This is not my personal opinion (I prefer F. W. Murnau’s FAUST) but it is the general consensus regarding this groundbreaking adult film which made a screen icon out of Louise Brooks and assured G.W. Pabst his place in cinema history. The movie is based on two plays (EARTH SPIRIT and PANDORA’S BOX) by controversial German playwright Frank Wedekind who wrote them at the dawn of the 20th Century with the deliberate intent of shocking his middle class audience by talking bluntly about the consequences of sex, violence, and hypocrisy. Austrian composer Alban Berg would later use them as the source of his unfinished opera LULU.
G.W. Pabst already had a reputation as a director of German neo-realism thanks to the 1925 Greta Garbo film THE JOYLESS STREET (influenced by D.W. Griffith’s ISN’T LIFE WONDERFUL of 1924). In the sound era he would make the film version of THE THREEPENNY OPERA (1931).

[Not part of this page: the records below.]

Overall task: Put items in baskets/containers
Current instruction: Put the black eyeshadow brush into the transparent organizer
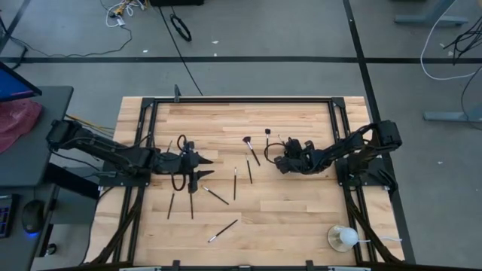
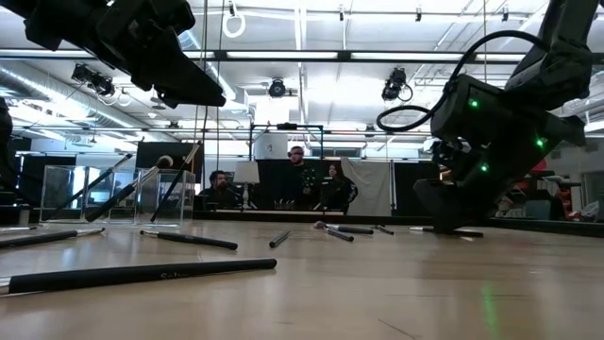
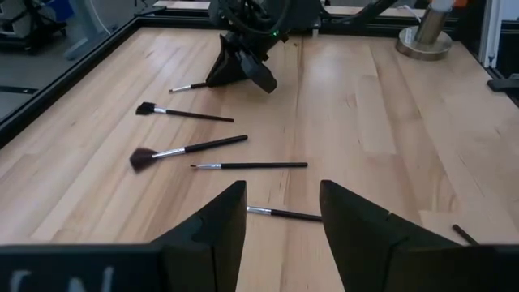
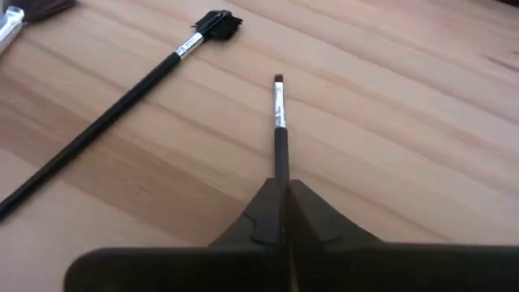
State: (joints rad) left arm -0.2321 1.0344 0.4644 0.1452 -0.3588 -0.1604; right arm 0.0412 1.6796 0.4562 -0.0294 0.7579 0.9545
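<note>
Several slim dark makeup brushes (image 1: pixel 234 183) lie flat across the wooden table. The clear holder (image 2: pixel 160 194) stands at the left in the low view with a few brushes leaning in it. My left gripper (image 3: pixel 282 191) hovers open above the table's left middle (image 1: pixel 205 167), with a thin brush (image 3: pixel 284 214) on the wood below its fingers. My right gripper (image 4: pixel 284 186) is down at the table, right of centre (image 1: pixel 276 160), shut on a thin brush. A fan-tipped brush (image 4: pixel 215 23) lies beside it. My right gripper pinches the thin brush's dark handle (image 4: pixel 281 162) between its two shut fingertips, with the fingers lying along the handle. They slant down to the table (image 2: pixel 442 223). The silver ferrule and small tuft (image 4: pixel 278 79) stick out ahead, low along the wood; whether it is lifted I cannot tell.
A white round ball-like object with a stick (image 1: pixel 343 238) sits at the table's near right corner. More brushes lie near the near edge (image 1: pixel 223 230) and left of centre (image 1: pixel 171 205). A black frame (image 1: pixel 241 99) borders the table. People sit in the room beyond (image 2: pixel 297 179).
</note>
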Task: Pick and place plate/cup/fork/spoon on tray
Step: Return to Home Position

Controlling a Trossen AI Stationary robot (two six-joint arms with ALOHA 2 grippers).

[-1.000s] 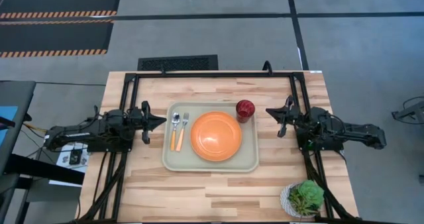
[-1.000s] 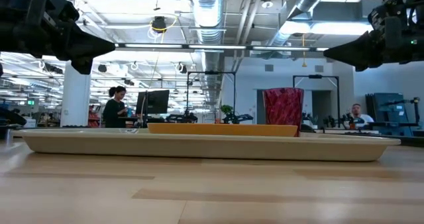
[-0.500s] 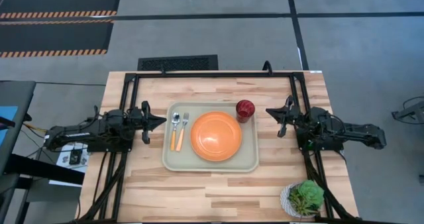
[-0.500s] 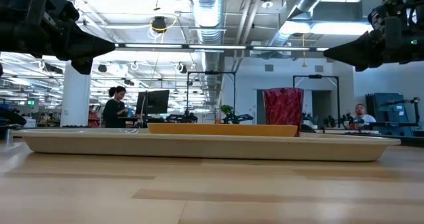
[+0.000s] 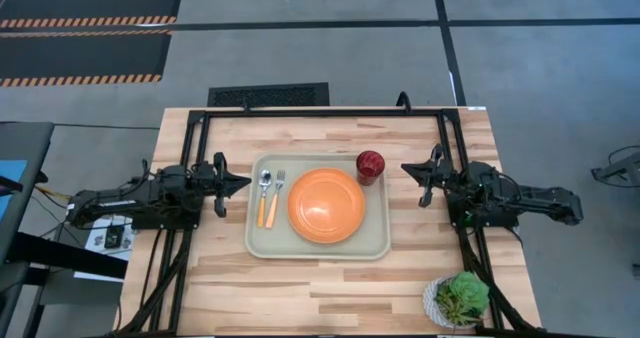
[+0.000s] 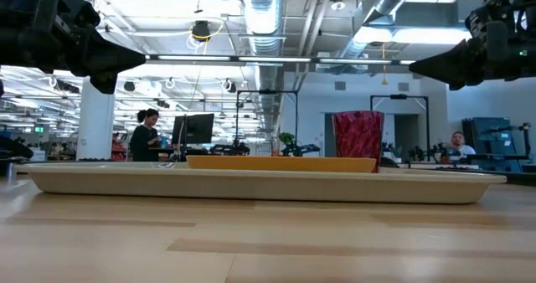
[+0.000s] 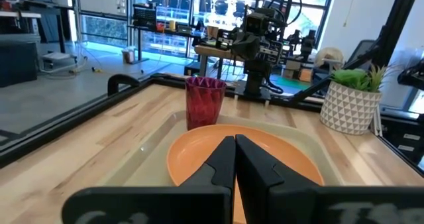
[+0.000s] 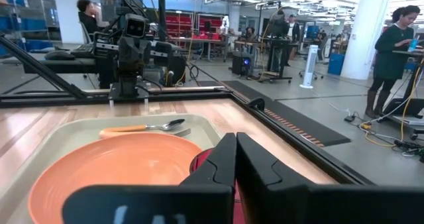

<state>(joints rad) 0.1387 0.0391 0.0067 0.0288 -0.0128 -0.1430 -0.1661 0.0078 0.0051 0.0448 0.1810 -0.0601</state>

PANDORA’S BOX mixes realism and German expressionism in equal amounts to tell the story of a naive dancer/prostitute and the tragedy she brings to everyone who tries to become close to her. It’s amazing how Pabst saw something in Louise Brooks that no one else did and then brought it out so effectively onscreen. From the performances to the lighting, the editing and the camerawork, to the relentlessly downbeat mood, PANDORA’S BOX is a true landmark of the cinema (silent and sound) that anyone seriously interested in film should experience.
Finally available in the U.S. on DVD, this Criterion 2 disc set is all that you could ask for. The print for its age (1928) looks great and you get the choice of 4 different background scores which show how important music is to silent cinema. Each one makes it a different viewing experience. My personal favorite is Peer Ruben’s modern orchestral score although you also get classical, cabaret, and piano to choose from. It also comes with 2 documentaries on Louise Brooks, informed commentary, and a 90 page booklet. Now that’s the way to treat a cinema classic!